In 2018, we’ll likely see more brands thinking seriously about creating high-quality print magazines as a marketing collateral.

– Voice Marketing will rise
Google says that 20% of its mobile queries are voice searches, and that number is only going to increase. According to Response Tap “Artificial Intelligence (Al) Voice search is predicted to account for 50% of all search by 2020”, this will have a profound effect on how local companies will be found.
Marketers need to prepare by creating content that captures these types of searches, and advertising in non-traditional places (like sponsoring smart-fridge recommendations). (Forbes)

-Artificial Intelligence (AI) will surge
Being a bit of a tech geek I struggle to call the current marketing chatbots ‘True AI’ but the marketing community seem to have adopted this term so I’ll use it for simplicity. There will be many variations of AI used in marketing this year and it is imperative to ensure they’re not overused to the point of lacking a personal, human touch.

Predictive Algorithms
Linked to the above, predictive algorithm application programming interfaces are opening for machine-learning algorithms, natural language processing and artificial intelligence. This is enabling any size business to better predict its marketing spend to optimise its overall budget. This is a huge advancement, given that marketers are often biased in their methodologies. (Forbes)

-Watch out for Generation Z (aka the iGeneration)
This generation has been blessed with growing up in a time where there’s always been high-speed internet and connectivity (Imagine not knowing what dial-up or a fax machine is?!).
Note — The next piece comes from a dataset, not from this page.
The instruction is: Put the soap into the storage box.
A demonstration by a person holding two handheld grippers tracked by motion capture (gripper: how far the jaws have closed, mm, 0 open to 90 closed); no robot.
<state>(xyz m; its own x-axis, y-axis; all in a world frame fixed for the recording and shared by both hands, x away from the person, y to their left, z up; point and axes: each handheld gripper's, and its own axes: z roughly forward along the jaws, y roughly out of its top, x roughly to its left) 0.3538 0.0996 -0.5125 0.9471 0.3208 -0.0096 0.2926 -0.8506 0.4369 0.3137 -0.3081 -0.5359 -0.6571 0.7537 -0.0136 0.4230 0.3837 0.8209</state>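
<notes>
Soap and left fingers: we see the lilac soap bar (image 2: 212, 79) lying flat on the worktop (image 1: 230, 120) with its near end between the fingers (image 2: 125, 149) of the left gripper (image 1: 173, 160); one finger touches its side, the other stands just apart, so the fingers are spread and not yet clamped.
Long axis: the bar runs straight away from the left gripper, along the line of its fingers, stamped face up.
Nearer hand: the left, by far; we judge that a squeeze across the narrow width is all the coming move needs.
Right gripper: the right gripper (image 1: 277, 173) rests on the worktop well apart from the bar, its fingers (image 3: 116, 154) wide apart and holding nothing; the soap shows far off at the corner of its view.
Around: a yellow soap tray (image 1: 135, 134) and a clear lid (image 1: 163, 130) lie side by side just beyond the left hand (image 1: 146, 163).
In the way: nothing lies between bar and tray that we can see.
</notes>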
Although this demographic is young they hold a relative amount of power when it comes to helping the older generation with web searches for products and services (I’ve watched this happen first-hand and there are some interesting issues it can throw up for marketers). The iGeneration have a fast-paced, highly selective and decisive filter — something that marketers have never encountered before.
As you can see the main themes running through these trends are: the customer journey, mobile, data and AI. 2018 will no doubt be an interesting year for brands and there will certainly be some unpredictable developments throughout.  
One thing is clear though, the rise of digital marketing will “undoubtedly” continue as organisations and their agencies invest for growth for 2018.